══ DATA PROVIDED ══

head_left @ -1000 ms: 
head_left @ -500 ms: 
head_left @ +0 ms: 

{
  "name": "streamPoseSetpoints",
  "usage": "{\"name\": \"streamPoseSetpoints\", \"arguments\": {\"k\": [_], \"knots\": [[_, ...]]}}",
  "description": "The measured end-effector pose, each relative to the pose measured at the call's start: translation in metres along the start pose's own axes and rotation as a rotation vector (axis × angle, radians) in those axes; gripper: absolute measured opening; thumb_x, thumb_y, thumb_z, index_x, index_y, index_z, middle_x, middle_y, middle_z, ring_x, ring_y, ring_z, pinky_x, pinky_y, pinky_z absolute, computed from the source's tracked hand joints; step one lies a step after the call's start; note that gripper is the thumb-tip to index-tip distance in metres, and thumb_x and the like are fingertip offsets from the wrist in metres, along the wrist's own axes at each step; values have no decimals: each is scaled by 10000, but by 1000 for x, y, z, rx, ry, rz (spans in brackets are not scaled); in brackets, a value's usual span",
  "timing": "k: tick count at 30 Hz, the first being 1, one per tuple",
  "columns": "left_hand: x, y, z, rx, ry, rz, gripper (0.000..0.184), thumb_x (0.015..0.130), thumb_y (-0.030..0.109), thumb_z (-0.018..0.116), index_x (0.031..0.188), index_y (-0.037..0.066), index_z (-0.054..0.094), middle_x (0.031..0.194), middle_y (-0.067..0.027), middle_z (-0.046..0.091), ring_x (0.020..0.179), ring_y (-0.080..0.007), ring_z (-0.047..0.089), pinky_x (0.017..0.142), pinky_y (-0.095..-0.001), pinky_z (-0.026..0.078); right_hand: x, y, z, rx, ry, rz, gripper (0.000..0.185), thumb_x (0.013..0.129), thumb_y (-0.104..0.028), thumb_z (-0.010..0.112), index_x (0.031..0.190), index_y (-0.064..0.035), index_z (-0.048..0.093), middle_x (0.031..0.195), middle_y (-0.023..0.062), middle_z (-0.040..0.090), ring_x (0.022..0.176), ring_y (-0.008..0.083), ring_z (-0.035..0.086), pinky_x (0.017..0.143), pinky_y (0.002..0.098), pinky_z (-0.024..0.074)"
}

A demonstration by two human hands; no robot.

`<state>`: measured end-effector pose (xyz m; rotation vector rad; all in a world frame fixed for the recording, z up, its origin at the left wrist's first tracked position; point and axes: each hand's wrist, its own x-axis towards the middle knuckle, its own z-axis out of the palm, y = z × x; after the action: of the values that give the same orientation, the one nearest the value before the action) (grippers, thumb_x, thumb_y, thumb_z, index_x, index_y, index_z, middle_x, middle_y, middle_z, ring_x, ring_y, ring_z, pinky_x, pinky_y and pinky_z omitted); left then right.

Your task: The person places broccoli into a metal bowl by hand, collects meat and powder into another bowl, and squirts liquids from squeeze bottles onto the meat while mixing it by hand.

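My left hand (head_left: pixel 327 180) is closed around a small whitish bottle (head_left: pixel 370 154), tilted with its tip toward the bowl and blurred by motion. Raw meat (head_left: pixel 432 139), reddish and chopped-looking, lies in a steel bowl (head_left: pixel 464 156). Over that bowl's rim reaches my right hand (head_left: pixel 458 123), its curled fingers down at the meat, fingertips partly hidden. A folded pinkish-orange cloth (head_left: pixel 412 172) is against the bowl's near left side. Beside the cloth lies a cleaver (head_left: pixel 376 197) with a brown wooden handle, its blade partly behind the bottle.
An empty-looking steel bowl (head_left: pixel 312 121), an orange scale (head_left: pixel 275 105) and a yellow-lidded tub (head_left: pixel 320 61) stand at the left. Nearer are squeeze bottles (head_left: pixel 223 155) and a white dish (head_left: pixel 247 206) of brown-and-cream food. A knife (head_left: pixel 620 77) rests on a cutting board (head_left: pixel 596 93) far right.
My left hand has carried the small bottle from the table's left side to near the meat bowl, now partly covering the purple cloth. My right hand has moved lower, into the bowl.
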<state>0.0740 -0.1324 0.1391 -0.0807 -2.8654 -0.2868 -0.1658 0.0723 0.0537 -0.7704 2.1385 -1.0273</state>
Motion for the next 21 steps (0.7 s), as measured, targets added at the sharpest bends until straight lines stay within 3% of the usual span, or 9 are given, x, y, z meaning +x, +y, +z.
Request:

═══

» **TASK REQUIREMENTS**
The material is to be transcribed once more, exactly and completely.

» **OUTPUT FOR THIS TASK**
head_left @ -1000 ms: 
head_left @ -500 ms: 
head_left @ +0 ms: 

{
  "name": "streamPoseSetpoints",
  "usage": "{\"name\": \"streamPoseSetpoints\", \"arguments\": {\"k\": [_], \"knots\": [[_, ...]]}}",
  "description": "The measured end-effector pose, each relative to the pose measured at the call's start: translation in metres along the start pose's own axes and rotation as a rotation vector (axis × angle, radians) in those axes; gripper: absolute measured opening; thumb_x, thumb_y, thumb_z, index_x, index_y, index_z, middle_x, middle_y, middle_z, ring_x, ring_y, ring_z, pinky_x, pinky_y, pinky_z absolute, computed from the source's tracked hand joints; step one lies a step after the call's start; note that gripper is the thumb-tip to index-tip distance in metres, and thumb_x and the like are fingertip offsets from the wrist in metres, along the wrist's own axes at each step; values have no decimals: each is scaled by 10000, but by 1000 for x, y, z, rx, ry, rz (spans in brackets are not scaled); in brackets, a value's usual span",
  "timing": "k: tick count at 30 Hz, the first being 1, one per tuple",
  "columns": "left_hand: x, y, z, rx, ry, rz, gripper (0.000..0.184), thumb_x (0.015..0.130), thumb_y (-0.030..0.109), thumb_z (-0.018..0.116), index_x (0.031..0.188), index_y (-0.037..0.066), index_z (-0.054..0.094), middle_x (0.031..0.194), middle_y (-0.067..0.027), middle_z (-0.046..0.091), ring_x (0.020..0.179), ring_y (-0.080..0.007), ring_z (-0.047..0.089), pinky_x (0.017..0.142), pinky_y (-0.095..-0.001), pinky_z (-0.026..0.078); right_hand: x, y, z, rx, ry, rz, gripper (0.000..0.185), thumb_x (0.013..0.129), thumb_y (-0.104..0.028), thumb_z (-0.010..0.112), index_x (0.031..0.190), index_y (-0.064..0.035), index_z (-0.048..0.093), middle_x (0.031..0.195), middle_y (-0.023..0.062), middle_z (-0.040..0.090), ring_x (0.022..0.176), ring_y (-0.008..0.083), ring_z (-0.035..0.086), pinky_x (0.017..0.143), pinky_y (0.002..0.098), pinky_z (-0.024..0.074)"
}

A demonstration by two human hands; no robot.

`<state>`: measured end-effector pose (xyz m; rotation vector rad; all in a world frame fixed for the recording, z up, its origin at the left wrist's first tracked position; point and axes: each hand's wrist, its own x-axis towards the middle knuckle, its own z-axis out of the palm, y = z × x; after the action: of the values that give the same orientation, the one nearest the value before the action) (grippers, thumb_x, thumb_y, thumb_z, index_x, index_y, index_z, middle_x, middle_y, middle_z, ring_x, ring_y, ring_z, pinky_x, pinky_y and pinky_z omitted); left then right.

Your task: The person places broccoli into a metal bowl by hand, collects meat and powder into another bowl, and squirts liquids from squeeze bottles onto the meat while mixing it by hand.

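My left hand (head_left: pixel 327 180) is closed around a small whitish bottle (head_left: pixel 370 154), tilted with its tip toward the bowl and blurred by motion. Raw meat (head_left: pixel 432 139), reddish and chopped-looking, lies in a steel bowl (head_left: pixel 464 156). Over that bowl's rim reaches my right hand (head_left: pixel 458 123), its curled fingers down at the meat, fingertips partly hidden. A folded pinkish-orange cloth (head_left: pixel 412 172) is against the bowl's near left side. Beside the cloth lies a cleaver (head_left: pixel 376 197) with a brown wooden handle, its blade partly behind the bottle.
An empty-looking steel bowl (head_left: pixel 312 121), an orange scale (head_left: pixel 275 105) and a yellow-lidded tub (head_left: pixel 320 61) stand at the left. Nearer are squeeze bottles (head_left: pixel 223 155) and a white dish (head_left: pixel 247 206) of brown-and-cream food. A knife (head_left: pixel 620 77) rests on a cutting board (head_left: pixel 596 93) far right.
My left hand has carried the small bottle from the table's left side to near the meat bowl, now partly covering the purple cloth. My right hand has moved lower, into the bowl.
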<state>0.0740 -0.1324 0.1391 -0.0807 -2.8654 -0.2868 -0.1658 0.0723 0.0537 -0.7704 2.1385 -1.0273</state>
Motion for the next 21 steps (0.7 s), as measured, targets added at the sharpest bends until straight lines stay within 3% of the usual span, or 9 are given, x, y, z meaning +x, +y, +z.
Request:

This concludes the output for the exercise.